CRESTVIEW — A team of Crestview students is packing up its robots and taking them on the road.
The Hub City Robotics team will compete in the Northwest FIRST LEGO League Regional Championship on March 3 at Gulf Coast State College in Panama City. The team advanced by winning a local tournament held at Shoal River Middle School in December.
This isn’t students' first trip outside of Okaloosa County. Last year, they went all the way to the FIRST LEGO League Championship in Houston where they competed against teams from all over the world.
FIRST is an acronym for “For Inspiration and Recognition of Science and Technology.” The LEGO League hosts competitions all over the country and is involved in 78 countries around the world.
Noah Steele is the team’s captain and has been competing in FLL for three years.
“My favorite part of this is probably just getting to know the theme of this year,” Steele said. “This helps me try to problem-solve and just basically use your mind and try to think of things that are out of the box.”
This year’s theme is hydrodynamics. The competition tasks teams with coming up with a real-world solution for a water-related problem. The team members invented a temperature-detecting sticker for water bottles warning people that they may contain unsafe levels of bisphenol A, a chemical commonly used in the manufacture of plastic bottles.
Casey Steele is Noah’s mother and one of the team coaches.
“It’s such an amazing thing that these kids have come up with,” she said. “When they brought all their ideas together, they kind of formed this one idea on how BPA is released when the water bottle is overheated.”
The team consists of four students who each attend different area schools. They started out together at Bob Sikes Elementary but when some of them moved on to other schools, they kept the team together by forming a new Hub City Robotics team.

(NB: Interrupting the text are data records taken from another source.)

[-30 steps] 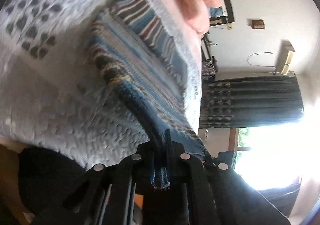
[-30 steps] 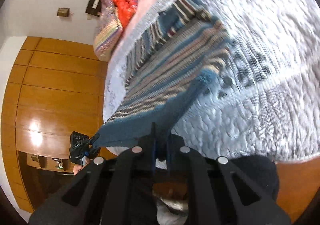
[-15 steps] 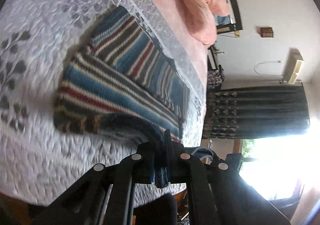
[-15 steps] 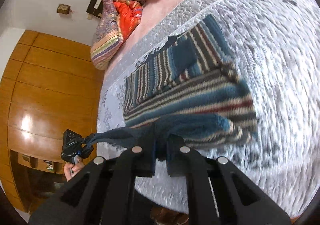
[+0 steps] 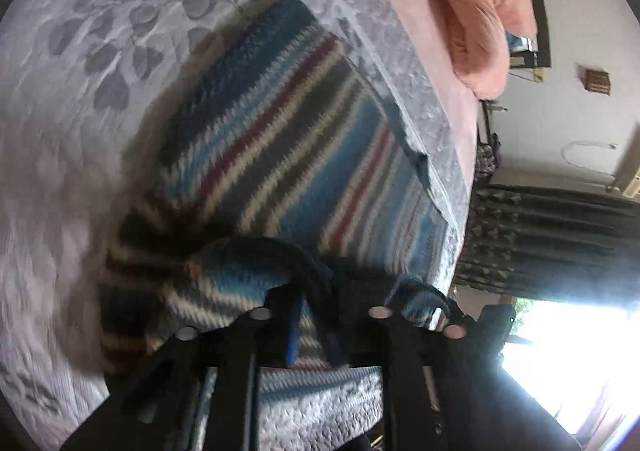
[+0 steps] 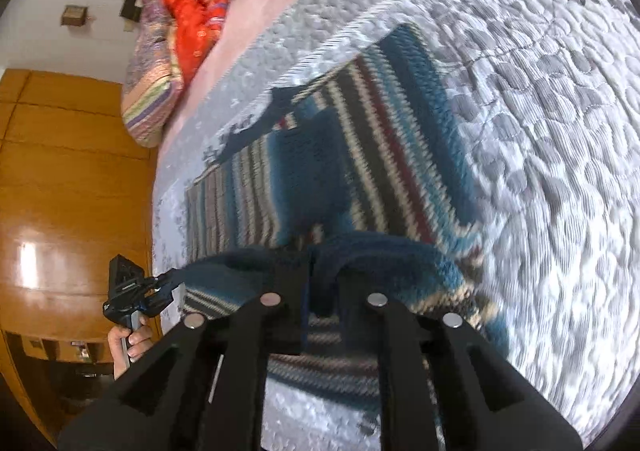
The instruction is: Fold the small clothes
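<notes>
Left gripper (image 5: 314, 315) pinched tight on cloth. Right gripper (image 6: 322, 291) pinched tight too. Hand (image 6: 130, 343) gripping handle.

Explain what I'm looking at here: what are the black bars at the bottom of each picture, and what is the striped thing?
No robot is here: a person carries a hand-held gripper in each hand, and each has a wide-angle camera looking along its two fingers, which bends the picture. The black bars are those fingers. One picture comes from the left hand-held gripper, the other from the right hand-held gripper. Both are pinched shut on the dark blue edge of a striped knitted sweater, which lies on a grey quilted bedspread and is being folded over itself. In the right picture you can also see the person's left hand with its tool. Pink pillows and a red and striped bundle lie further up the bed.
</notes>
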Action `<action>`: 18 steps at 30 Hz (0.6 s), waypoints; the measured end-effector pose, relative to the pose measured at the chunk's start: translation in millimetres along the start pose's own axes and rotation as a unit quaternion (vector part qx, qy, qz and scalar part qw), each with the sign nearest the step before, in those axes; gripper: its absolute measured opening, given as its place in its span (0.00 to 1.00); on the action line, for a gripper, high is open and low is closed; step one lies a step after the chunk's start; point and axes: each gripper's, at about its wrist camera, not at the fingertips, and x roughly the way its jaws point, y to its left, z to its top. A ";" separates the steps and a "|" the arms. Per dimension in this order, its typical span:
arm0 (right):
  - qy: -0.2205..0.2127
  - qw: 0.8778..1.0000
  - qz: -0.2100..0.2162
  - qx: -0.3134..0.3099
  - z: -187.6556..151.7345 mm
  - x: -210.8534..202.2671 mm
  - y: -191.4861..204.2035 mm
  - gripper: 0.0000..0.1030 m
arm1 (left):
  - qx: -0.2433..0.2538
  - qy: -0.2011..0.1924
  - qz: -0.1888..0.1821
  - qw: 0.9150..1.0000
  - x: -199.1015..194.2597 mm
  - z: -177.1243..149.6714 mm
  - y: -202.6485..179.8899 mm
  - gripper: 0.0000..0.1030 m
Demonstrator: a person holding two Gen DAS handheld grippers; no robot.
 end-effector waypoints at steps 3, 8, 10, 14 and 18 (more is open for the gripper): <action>-0.016 1.000 0.020 0.002 11.1 -13.1 -3.4 0.38 | 0.017 -0.030 -0.016 0.999 -12.5 5.9 -5.6 0.54; -0.038 0.997 0.001 -0.065 22.3 -34.8 4.0 0.39 | 0.118 -0.048 0.002 0.992 -21.7 7.3 -29.7 0.60; -0.024 0.996 -0.018 -0.082 24.7 -23.8 1.1 0.39 | 0.150 -0.040 0.042 0.987 -10.5 9.4 -33.3 0.60; 0.005 0.991 -0.052 -0.121 19.9 2.0 1.4 0.40 | 0.197 -0.017 0.111 0.974 16.7 11.8 -32.1 0.60; 0.022 0.987 -0.077 -0.141 13.6 21.9 -4.7 0.49 | 0.225 0.006 0.148 0.963 37.3 13.0 -30.2 0.61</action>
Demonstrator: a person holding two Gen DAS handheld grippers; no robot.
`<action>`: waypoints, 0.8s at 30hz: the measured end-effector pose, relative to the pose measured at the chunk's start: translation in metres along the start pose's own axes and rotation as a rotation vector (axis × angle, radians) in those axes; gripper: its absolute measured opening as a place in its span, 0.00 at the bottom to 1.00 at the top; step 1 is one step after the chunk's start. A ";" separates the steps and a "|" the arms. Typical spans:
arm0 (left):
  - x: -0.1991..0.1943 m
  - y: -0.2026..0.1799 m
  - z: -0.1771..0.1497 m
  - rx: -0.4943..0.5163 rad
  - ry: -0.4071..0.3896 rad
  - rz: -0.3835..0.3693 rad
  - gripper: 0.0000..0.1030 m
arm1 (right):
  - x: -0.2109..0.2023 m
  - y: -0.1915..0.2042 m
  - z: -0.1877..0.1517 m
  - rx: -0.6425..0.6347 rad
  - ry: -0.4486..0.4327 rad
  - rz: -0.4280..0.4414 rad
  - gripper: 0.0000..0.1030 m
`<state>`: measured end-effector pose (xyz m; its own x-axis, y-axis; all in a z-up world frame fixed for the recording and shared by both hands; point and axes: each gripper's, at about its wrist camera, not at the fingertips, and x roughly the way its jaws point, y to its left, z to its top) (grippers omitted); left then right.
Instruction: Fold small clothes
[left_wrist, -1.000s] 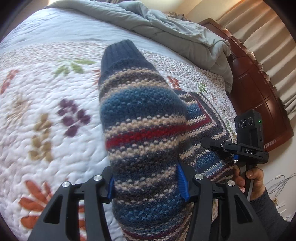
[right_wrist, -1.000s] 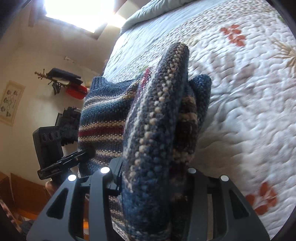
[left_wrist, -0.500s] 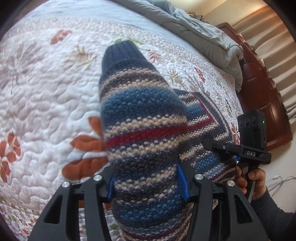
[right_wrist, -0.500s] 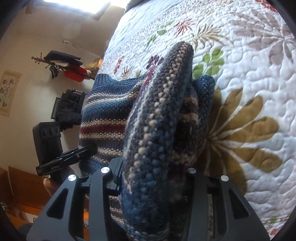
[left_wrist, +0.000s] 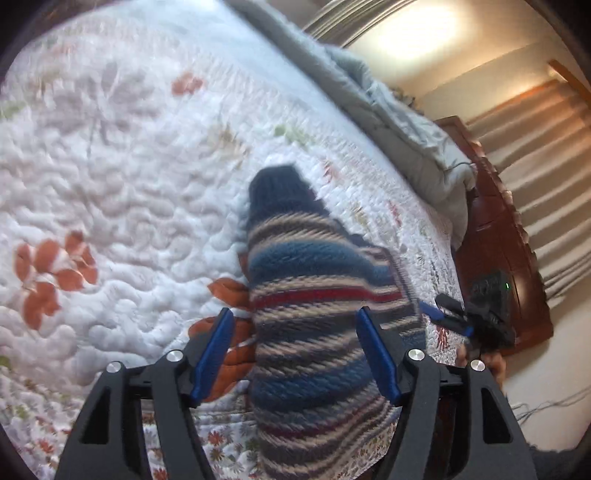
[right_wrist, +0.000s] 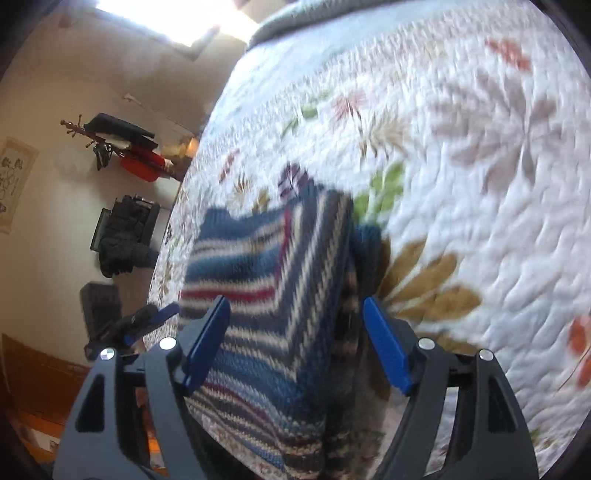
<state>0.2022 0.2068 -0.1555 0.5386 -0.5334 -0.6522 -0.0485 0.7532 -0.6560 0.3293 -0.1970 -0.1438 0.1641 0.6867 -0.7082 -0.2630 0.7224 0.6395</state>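
Observation:
A small striped knit sweater (left_wrist: 314, 302), blue, cream, grey and red with a dark blue cuff, lies folded on the white floral quilt (left_wrist: 110, 184). My left gripper (left_wrist: 295, 328) is open, its blue pads spread on either side of the sweater without pinching it. In the right wrist view the same sweater (right_wrist: 266, 295) lies between the spread blue pads of my right gripper (right_wrist: 295, 321), which is open too. The right gripper also shows in the left wrist view (left_wrist: 476, 317) at the bed's right edge, and the left gripper shows in the right wrist view (right_wrist: 133, 325).
A rumpled grey duvet (left_wrist: 388, 118) lies at the far end of the bed. A dark wooden headboard (left_wrist: 506, 258) stands to the right. A wall shelf with dark and red items (right_wrist: 122, 147) hangs left of the bed.
Both grippers have opened and let go of the sweater, which now rests on the quilt. Both have drawn back a little; the views are blurred by motion.

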 end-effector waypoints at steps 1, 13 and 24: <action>-0.007 -0.015 -0.005 0.036 -0.023 -0.019 0.68 | 0.001 0.002 0.007 -0.011 -0.004 0.000 0.66; 0.027 -0.051 -0.059 0.086 0.017 -0.143 0.69 | 0.058 -0.010 0.053 -0.022 0.006 -0.117 0.05; 0.027 -0.029 -0.069 -0.005 -0.006 -0.222 0.68 | 0.007 0.004 0.005 -0.085 -0.078 -0.033 0.24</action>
<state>0.1601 0.1440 -0.1806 0.5415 -0.6838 -0.4891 0.0679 0.6154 -0.7853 0.3345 -0.1892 -0.1443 0.2467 0.6693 -0.7008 -0.3355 0.7374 0.5862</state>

Along with learning about robotics and other engineering skills, the students have to learn other real-world skills like public speaking, fundraising and entrepreneurship.
“They have to give presentations," Casey said. "They have to learn how to research (and) come up with solutions to these real-world problems. They have to practice their speaking and get along with each other. They have to get out in their community and work with each other.”
If the team wins the regional championship in Panama City, it will move on to the April 8 state invitational in Jacksonville.